#### Exercise requirements:
Look over the listing below and report how many of its lines contain the string "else", with no other words.
::::::::::
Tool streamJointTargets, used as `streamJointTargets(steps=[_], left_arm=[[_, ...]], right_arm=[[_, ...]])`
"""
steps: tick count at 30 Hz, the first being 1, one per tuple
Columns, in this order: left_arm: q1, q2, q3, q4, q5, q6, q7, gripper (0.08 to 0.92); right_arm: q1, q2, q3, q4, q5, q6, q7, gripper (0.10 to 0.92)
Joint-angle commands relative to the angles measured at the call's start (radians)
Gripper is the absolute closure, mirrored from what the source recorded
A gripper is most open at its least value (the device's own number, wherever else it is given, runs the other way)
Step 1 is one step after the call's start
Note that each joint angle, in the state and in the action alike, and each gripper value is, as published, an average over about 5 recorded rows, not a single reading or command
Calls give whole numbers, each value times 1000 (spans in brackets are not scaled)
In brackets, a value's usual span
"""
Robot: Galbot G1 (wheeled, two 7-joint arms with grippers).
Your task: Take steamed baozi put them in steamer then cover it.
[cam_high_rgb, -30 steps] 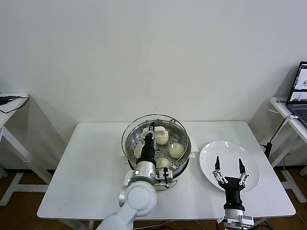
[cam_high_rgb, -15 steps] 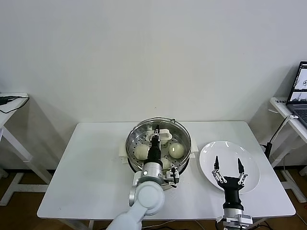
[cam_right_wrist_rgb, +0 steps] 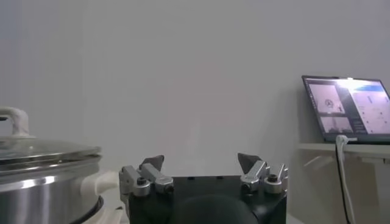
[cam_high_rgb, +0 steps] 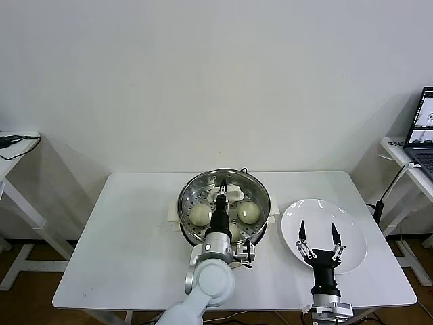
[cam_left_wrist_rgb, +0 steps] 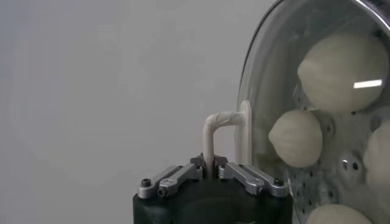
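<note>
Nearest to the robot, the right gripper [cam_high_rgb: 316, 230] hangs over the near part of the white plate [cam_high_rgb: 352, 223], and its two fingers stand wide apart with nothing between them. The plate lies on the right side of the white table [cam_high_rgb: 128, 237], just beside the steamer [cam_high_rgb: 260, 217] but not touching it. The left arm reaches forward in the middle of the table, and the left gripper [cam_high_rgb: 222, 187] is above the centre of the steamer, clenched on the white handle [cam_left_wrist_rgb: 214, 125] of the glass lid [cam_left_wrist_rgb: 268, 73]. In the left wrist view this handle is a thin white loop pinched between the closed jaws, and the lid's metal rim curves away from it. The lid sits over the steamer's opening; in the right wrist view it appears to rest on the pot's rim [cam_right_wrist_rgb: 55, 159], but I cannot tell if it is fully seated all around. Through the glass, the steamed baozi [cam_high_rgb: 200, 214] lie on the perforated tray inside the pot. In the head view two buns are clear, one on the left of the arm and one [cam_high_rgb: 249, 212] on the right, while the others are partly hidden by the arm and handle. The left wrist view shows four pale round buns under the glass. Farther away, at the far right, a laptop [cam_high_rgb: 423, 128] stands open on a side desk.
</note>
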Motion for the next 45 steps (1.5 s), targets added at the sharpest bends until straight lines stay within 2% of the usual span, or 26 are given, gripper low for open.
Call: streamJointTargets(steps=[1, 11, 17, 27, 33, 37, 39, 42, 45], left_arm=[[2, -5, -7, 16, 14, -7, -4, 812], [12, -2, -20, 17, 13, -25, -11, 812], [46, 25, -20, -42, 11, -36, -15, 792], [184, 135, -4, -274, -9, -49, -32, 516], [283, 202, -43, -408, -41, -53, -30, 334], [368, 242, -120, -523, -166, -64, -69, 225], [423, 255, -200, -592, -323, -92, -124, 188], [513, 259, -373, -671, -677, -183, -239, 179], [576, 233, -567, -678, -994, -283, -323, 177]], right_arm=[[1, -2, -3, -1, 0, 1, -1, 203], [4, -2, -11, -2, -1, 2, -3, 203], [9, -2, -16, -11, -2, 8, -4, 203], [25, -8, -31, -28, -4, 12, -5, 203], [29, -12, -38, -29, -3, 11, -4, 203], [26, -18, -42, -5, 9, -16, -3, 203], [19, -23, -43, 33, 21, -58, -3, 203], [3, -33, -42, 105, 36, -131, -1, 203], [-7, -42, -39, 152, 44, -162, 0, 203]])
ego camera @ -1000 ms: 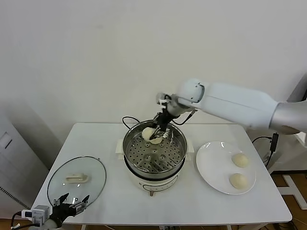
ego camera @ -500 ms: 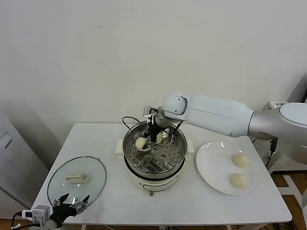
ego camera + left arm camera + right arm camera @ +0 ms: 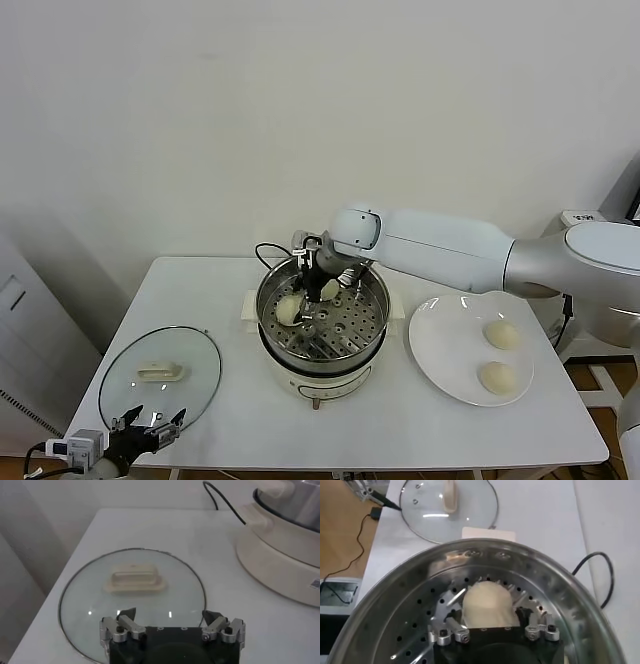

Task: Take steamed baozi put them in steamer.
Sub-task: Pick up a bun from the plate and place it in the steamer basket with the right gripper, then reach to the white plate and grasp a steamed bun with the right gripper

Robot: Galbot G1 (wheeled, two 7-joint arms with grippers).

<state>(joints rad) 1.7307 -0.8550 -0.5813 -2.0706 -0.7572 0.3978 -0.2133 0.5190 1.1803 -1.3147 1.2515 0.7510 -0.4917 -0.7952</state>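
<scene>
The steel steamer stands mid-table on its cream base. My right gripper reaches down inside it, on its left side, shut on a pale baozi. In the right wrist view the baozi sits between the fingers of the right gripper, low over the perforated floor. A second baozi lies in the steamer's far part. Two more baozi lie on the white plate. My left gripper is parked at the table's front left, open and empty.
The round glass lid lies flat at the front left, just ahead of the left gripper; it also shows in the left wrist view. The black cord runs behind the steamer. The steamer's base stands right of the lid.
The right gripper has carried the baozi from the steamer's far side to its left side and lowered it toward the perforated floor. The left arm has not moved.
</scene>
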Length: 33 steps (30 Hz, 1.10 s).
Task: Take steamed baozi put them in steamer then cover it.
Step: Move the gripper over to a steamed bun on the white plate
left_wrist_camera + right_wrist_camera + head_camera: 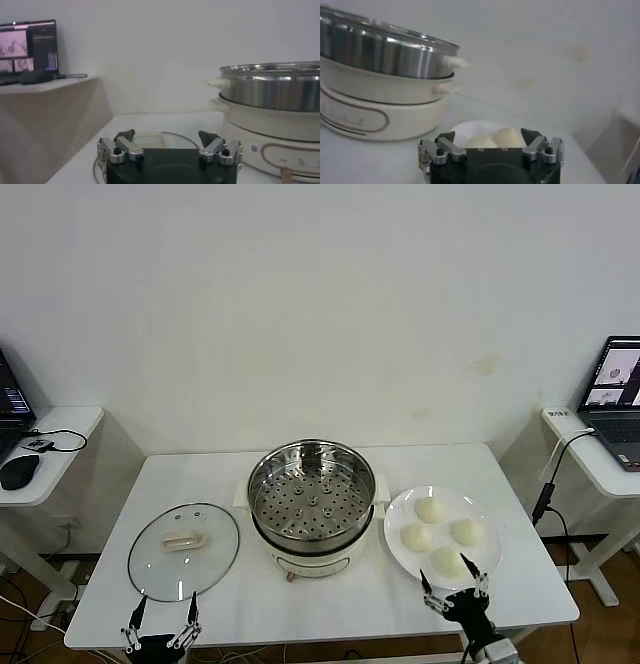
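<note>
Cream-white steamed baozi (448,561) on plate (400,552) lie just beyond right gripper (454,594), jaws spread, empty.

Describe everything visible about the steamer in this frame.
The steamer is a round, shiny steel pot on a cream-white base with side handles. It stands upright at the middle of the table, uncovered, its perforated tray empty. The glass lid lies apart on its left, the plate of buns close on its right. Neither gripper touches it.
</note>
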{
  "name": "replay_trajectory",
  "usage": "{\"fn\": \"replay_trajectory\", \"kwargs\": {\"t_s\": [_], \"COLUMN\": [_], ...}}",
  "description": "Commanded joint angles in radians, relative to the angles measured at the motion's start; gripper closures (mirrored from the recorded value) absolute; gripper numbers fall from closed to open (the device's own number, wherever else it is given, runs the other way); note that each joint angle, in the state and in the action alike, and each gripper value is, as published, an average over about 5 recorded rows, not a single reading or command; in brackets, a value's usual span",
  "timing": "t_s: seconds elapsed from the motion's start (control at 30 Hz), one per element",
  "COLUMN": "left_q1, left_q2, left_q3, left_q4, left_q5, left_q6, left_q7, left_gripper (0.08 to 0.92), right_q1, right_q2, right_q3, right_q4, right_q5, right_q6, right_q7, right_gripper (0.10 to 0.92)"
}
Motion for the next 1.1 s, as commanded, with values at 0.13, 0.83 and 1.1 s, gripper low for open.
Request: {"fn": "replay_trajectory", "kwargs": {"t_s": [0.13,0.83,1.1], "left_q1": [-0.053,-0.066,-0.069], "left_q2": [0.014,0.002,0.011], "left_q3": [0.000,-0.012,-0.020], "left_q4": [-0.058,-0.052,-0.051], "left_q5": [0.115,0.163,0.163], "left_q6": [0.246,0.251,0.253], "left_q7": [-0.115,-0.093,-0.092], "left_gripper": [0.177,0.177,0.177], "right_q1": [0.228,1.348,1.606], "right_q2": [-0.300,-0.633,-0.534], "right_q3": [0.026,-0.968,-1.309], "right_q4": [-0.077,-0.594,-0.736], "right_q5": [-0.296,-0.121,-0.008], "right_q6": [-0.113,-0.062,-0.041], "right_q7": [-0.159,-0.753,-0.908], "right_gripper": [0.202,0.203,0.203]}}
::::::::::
#### Expected output:
2